__Exercise__
Leave the pictures aside. Retype exactly the lines from the top of the data below through the one holding "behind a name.".

(Dataset content begins)

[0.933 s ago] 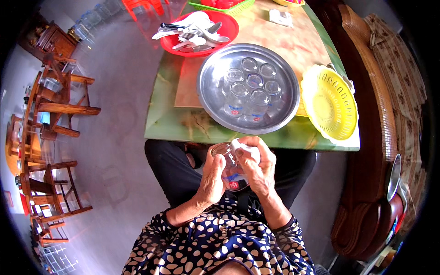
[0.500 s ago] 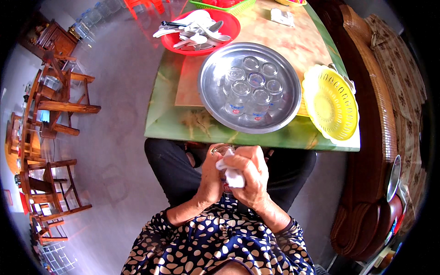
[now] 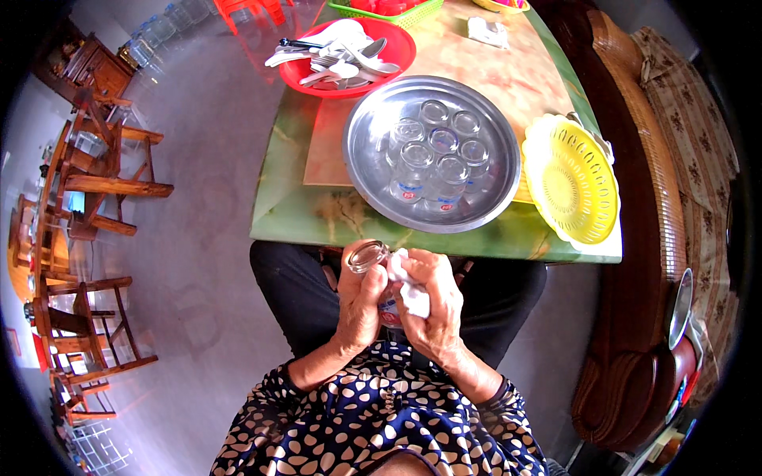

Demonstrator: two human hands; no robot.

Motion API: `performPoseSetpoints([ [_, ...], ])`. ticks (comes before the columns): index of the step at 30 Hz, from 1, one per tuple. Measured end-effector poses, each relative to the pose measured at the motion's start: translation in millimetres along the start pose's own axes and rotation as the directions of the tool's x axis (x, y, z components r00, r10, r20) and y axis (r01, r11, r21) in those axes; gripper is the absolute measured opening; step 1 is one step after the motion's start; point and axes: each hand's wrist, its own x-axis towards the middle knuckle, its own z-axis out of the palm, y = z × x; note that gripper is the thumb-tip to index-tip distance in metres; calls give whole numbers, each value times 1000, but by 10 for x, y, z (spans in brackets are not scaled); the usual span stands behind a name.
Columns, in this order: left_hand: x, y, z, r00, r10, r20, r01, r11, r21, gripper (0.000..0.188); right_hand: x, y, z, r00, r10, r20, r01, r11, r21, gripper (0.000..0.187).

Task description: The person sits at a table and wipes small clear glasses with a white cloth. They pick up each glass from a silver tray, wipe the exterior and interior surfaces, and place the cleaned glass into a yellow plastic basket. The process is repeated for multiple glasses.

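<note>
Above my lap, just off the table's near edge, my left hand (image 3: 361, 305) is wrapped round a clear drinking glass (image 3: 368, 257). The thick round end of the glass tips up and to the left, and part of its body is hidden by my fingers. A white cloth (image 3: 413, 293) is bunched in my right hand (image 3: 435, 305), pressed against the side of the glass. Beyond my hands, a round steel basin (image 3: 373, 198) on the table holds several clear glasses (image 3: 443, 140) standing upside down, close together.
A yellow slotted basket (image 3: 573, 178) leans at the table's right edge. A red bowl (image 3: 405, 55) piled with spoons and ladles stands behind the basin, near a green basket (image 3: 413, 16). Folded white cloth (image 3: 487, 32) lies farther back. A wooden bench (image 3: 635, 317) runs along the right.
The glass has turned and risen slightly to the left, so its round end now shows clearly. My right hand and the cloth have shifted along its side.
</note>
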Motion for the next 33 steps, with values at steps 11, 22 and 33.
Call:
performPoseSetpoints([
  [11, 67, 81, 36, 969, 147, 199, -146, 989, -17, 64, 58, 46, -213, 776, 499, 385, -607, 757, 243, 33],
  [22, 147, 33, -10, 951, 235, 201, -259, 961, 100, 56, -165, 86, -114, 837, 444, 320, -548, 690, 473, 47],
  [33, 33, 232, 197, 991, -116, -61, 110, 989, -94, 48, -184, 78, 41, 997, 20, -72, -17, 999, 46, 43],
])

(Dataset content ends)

__Solution for this task__
[0.933 s ago] 
[0.500 s ago] 
[now] 

Demonstrator: two human hands; no robot.

Motion API: `performPoseSetpoints([ [_, ...], ])`. ticks (comes before the columns): index of the step at 30 Hz, from 1, one per tuple. Measured end-effector poses, each relative to the pose measured at the motion's start: translation in millimetres along the start pose's own axes and rotation as the directions of the tool's x axis (x, y, z components r00, r10, r20) and y axis (r01, r11, r21) in those axes; gripper is the absolute measured opening; step 1 is one step after the motion's start; point and axes: each hand's wrist, its own x-axis towards the middle knuckle, its own z-axis out of the palm, y = z × x; note that gripper is the thumb-tip to index-tip distance in metres; calls give whole numbers, each value times 1000, but by 10 for x, y, z (spans in brackets are not scaled); the usual span stands behind a name.

This exercise requires nothing further.